Teiid cursors all results, regardless of whether they are from one source or many sources, and regardless of what type of processing (joins, unions, etc.) have been performed on the results.

Teiid processes results in batches. A batch is simply a set of records. The number of rows in a batch is determined by the buffer system properties Processor Batch Size (within query engine) and Connector Batch Size (created at connectors).

Client applications have no direct knowledge of batches or batch sizes, but rather specify fetch size. However the first batch, regardless of fetch size is always proactively returned to synchronous clients. Subsequent batches are returned based on client demand for the data. Pre-fetching is utilized at both the client and connector levels.

11.2.2. Buffer Management

The buffer manager manages memory for all result sets used in the query engine. That includes result sets read from a connection factory, result sets used temporarily during processing, and result sets prepared for a user. Each result set is referred to in the buffer manager as a tuple source.

When retrieving batches from the buffer manager, the size of a batch in bytes is estimated and then allocated against the max limit.

11.2.2.1. Memory Management

The buffer manager has two storage managers - a memory manager and a disk manager. The buffer manager maintains the state of all the batches, and determines when batches must be moved from memory to disk.

11.2.2.2. Disk Management

Each tuple source has a dedicated file (named by the ID) on disk. This file will be created only if at least one batch for the tuple source had to be swapped to disk. The file is random access. The connector batch size and processor batch size properties define how many rows can exist in a batch and thus define how granular the batches are when stored into the storage manager. Batches are always read and written from the storage manager whole.

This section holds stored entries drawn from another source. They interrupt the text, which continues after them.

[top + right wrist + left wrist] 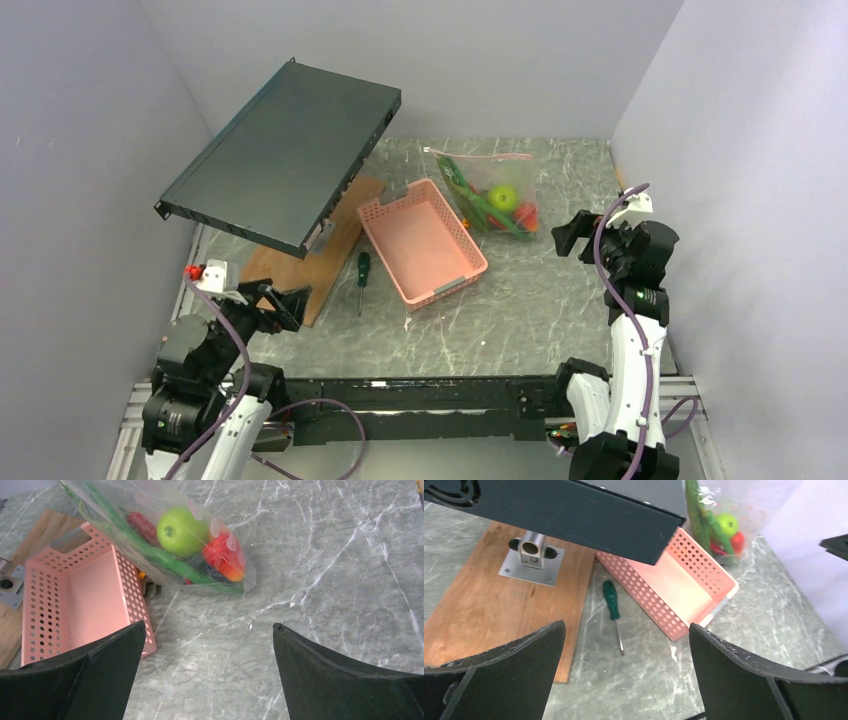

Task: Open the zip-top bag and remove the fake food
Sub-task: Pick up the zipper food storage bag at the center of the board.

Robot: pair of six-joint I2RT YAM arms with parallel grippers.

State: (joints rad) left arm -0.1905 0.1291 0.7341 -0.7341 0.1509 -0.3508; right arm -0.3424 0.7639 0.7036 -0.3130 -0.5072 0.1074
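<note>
Left gripper (625,626) and right gripper (208,625) gape over grey marble table (520,310); pale walls (740,120) around.

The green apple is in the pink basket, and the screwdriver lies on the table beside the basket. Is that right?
Not quite. The right wrist view shows the green apple inside the clear zip-top bag, not in the pink basket. The screwdriver does lie on the table beside the basket.

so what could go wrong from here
The zip-top bag is floppy and neither the left gripper nor the right gripper holds it, so a one-sided pull on its pink zip strip may just drag it. Reaching across, the left gripper could bump the pink basket beside it. The apple may roll once freed.
</note>
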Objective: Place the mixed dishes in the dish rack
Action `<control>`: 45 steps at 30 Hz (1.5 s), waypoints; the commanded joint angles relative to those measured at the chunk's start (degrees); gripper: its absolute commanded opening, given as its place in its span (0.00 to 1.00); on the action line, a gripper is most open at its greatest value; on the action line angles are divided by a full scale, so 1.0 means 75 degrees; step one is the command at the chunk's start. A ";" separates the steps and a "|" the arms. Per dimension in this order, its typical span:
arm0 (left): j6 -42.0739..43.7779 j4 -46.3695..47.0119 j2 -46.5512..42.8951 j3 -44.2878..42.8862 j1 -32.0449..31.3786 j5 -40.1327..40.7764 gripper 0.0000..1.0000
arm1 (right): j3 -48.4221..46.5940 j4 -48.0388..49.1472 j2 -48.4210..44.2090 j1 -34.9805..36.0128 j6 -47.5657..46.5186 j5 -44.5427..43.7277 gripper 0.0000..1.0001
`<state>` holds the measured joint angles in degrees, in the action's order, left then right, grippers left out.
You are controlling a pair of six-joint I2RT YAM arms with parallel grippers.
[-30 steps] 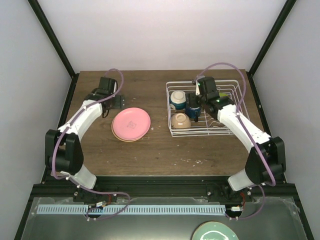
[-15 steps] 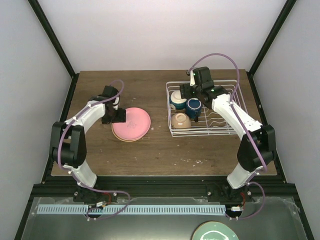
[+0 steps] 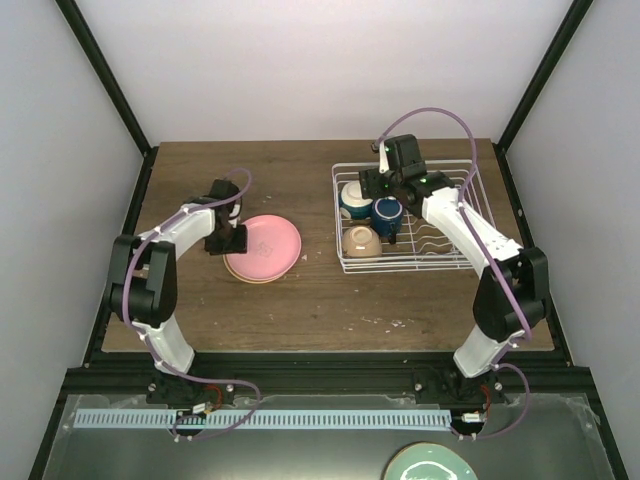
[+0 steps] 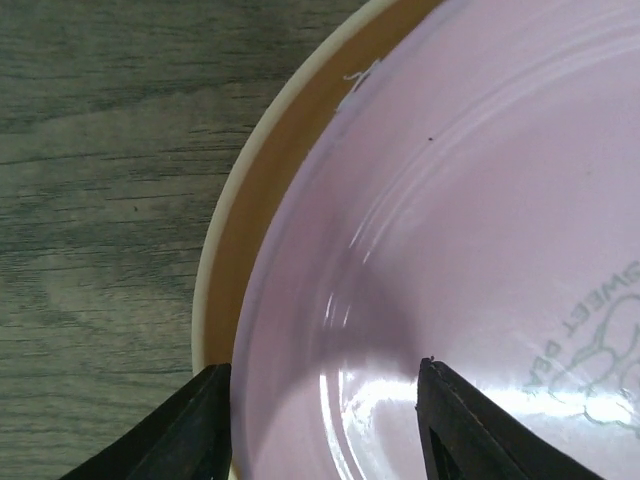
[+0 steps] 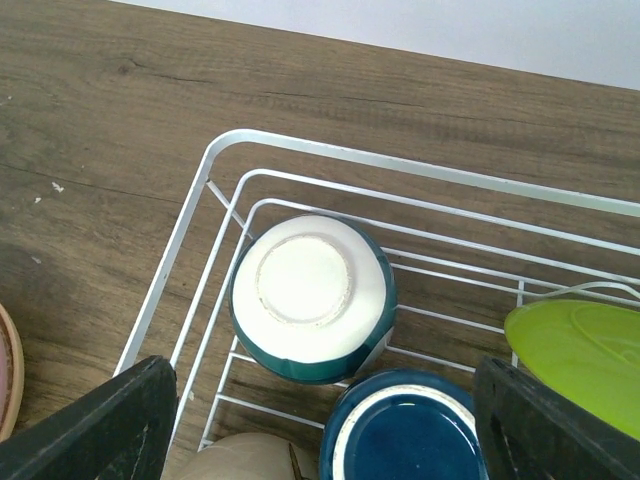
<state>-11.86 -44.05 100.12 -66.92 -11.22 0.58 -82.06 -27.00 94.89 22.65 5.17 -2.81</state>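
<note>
Left wrist: open left pincer straddles the rim of the face-up pink plate; right pincer open over the rack.

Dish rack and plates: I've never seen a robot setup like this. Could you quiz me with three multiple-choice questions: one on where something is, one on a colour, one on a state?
1. Where does the pink plate lie?
A. Leaning on the back wall.
B. On a tan plate on the table.
C. Hanging over an edge.

2. What colour is the plate in the dish rack?
A. Red.
B. Black.
C. Lime green.

3. How does the teal-and-cream bowl in the rack's far left corner sit?
A. Upside down.
B. Upright and full.
C. Broken in pieces.

Answers:
1 B: the tan plate's rim peeks out beneath it.
2 C: the lime green plate shows in the right wrist view.
3 A: its foot ring faces up.
</note>
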 commanded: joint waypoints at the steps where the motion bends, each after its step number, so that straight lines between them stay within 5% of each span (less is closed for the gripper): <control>1: 0.0015 0.0144 0.0223 0.0036 0.0038 -0.0007 0.51 | -0.0299 -0.0084 0.0072 0.0037 -0.0103 -0.0135 0.82; 9: 0.0006 0.0267 0.0188 0.0180 0.0034 0.0074 0.45 | -0.0490 -0.0174 0.0263 0.0032 -0.0157 -0.0182 0.82; 19: 0.0142 0.0018 -0.0093 0.0123 0.0034 0.0319 0.11 | -0.0768 -0.0207 0.0546 0.0026 -0.0241 -0.0166 0.82; 27: 0.0256 -0.0282 -0.0485 0.0120 0.0072 0.0437 0.00 | -0.0954 -0.0272 0.0733 0.0037 -0.0291 -0.0095 0.81; 34: 0.0603 -0.0746 -0.1026 -0.0426 0.0469 -0.0072 0.00 | -0.1299 -0.0476 0.0920 0.0033 -0.0268 0.0451 0.83; 45: 0.1211 -0.0396 -0.1971 -0.1447 0.1157 -0.1005 0.00 | -0.1625 -0.0221 0.1119 0.0034 -0.0174 0.3227 0.94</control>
<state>-5.06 -49.17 88.88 -75.48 -2.50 -3.18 -91.39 -29.89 102.06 22.65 3.68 10.35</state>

The disk storage manager has a cap on the maximum number of open files to prevent running out of file handles. In cases with heavy buffering, this can cause wait times while waiting for a file handle to become available (the default max open files is 64).

11.2.3. Cleanup

When a tuple source is no longer needed, it is removed from the buffer manager. The buffer manager will remove it from both the memory storage manager and the disk storage manager. The disk storage manager will delete the file. In addition, every tuple source is tagged with a "group name" which is typically the session ID of the client. When the client's session is terminated (by closing the connection, server detecting client shutdown, or administrative termination), a call is sent to the buffer manager to remove all tuple sources for the session.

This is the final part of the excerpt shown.